Coglie un’immagine simile a quella pascoliana, Lorenzi, nella stanza LXXVI: «Dorme intanto il bifolco, e oſcuro ed atro / il poder giace, e ’l ruggínoso aratro». Sul rugginoso aratro i bambini – che eravamo – degli anni Cinquanta possono, avendo custodito, adulti, la memoria, dire qualcosa: che ci piaceva scorrere le dita e le mani sul vomere che aveva lavorato a lungo il terreno, perché risultava liscio e lucente come specchio, mentre lo stesso vomere diventava repulsivo dopo mesi di mancato uso: la ruggine lo copriva, la lucentezza svaniva, diventava specchio opaco. Simbolicamente richiamava l’ozio, vizio condannato in ogni momento della giornata, da ogni maestra, da ogni prete.

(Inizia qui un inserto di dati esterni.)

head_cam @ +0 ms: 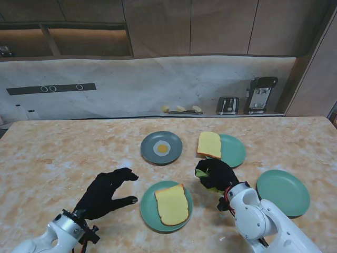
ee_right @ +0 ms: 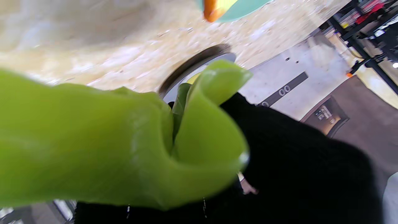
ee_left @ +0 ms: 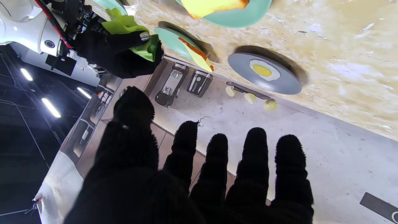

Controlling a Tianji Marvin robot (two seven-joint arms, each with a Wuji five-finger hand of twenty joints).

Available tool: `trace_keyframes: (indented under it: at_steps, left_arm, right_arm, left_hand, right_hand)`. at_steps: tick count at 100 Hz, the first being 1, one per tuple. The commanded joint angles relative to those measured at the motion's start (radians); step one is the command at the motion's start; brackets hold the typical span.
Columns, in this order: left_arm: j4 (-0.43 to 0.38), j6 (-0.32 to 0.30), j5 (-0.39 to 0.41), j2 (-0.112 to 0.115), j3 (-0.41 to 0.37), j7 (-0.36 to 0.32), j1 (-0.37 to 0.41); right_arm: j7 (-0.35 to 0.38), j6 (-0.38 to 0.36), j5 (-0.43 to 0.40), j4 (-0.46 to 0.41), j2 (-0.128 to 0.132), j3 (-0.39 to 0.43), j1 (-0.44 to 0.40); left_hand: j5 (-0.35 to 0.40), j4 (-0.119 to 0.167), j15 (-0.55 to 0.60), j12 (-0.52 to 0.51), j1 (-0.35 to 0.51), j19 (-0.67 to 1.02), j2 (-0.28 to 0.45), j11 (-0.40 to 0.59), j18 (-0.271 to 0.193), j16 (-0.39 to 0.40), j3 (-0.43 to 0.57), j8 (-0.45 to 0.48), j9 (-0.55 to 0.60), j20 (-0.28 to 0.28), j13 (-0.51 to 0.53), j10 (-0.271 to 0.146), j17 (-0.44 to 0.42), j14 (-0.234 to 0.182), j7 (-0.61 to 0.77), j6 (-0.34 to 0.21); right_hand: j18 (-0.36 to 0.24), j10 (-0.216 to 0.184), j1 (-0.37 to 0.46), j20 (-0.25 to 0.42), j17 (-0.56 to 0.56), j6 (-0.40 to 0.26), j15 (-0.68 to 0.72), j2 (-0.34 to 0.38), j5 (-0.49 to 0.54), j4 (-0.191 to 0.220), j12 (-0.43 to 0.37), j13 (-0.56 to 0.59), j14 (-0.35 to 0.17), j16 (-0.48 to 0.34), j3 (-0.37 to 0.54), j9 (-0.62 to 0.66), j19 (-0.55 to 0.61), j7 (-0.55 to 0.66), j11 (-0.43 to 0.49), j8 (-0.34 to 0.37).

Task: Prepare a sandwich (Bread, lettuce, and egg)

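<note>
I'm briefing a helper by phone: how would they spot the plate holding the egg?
On the marble table, look past the near bread plate toward the wall. The egg plate is the only grey one, carrying a fried egg; the others are green.

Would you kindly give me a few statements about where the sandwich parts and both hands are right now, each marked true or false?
1. The right hand holds the lettuce. True.
2. The left hand grips a bread slice. False: it is open and holds nothing.
3. The egg lies on the grey plate. True.
4. Lettuce already covers the near bread slice. False: that slice is bare.
5. The plate at the far right holds bread. False: nothing lies on it.
</note>
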Motion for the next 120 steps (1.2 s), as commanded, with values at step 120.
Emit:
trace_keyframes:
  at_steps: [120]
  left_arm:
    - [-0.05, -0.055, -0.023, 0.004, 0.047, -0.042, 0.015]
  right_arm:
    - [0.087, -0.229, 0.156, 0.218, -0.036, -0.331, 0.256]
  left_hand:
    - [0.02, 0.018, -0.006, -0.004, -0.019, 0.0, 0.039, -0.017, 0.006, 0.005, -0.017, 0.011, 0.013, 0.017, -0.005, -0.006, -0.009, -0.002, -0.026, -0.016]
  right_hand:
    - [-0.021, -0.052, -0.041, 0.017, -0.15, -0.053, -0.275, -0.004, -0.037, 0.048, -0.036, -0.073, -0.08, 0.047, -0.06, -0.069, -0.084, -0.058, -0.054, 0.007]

Gli oggetti, le cose, diventavano metafora dei comportamenti morali.
Ecco, qualche decennio più tardi, pochi, pochissimi a far bene i conti, tutti questi aratri sono finiti sotto fatiscenti portici, qualcuno è stato abbandonato al margine di campi anch’essi prima trasformati in prati, poi in pascoli e infine riconquistati da bosco. Ma l’aratro, l’aratro è rimasto, per noi, uno dei simboli di quegli anni meravigliosi, sinonimo di fatica, di sudore, ma anche di pane e, non so bene dire perché, di onestà, di serenità, di profondo rispetto della natura.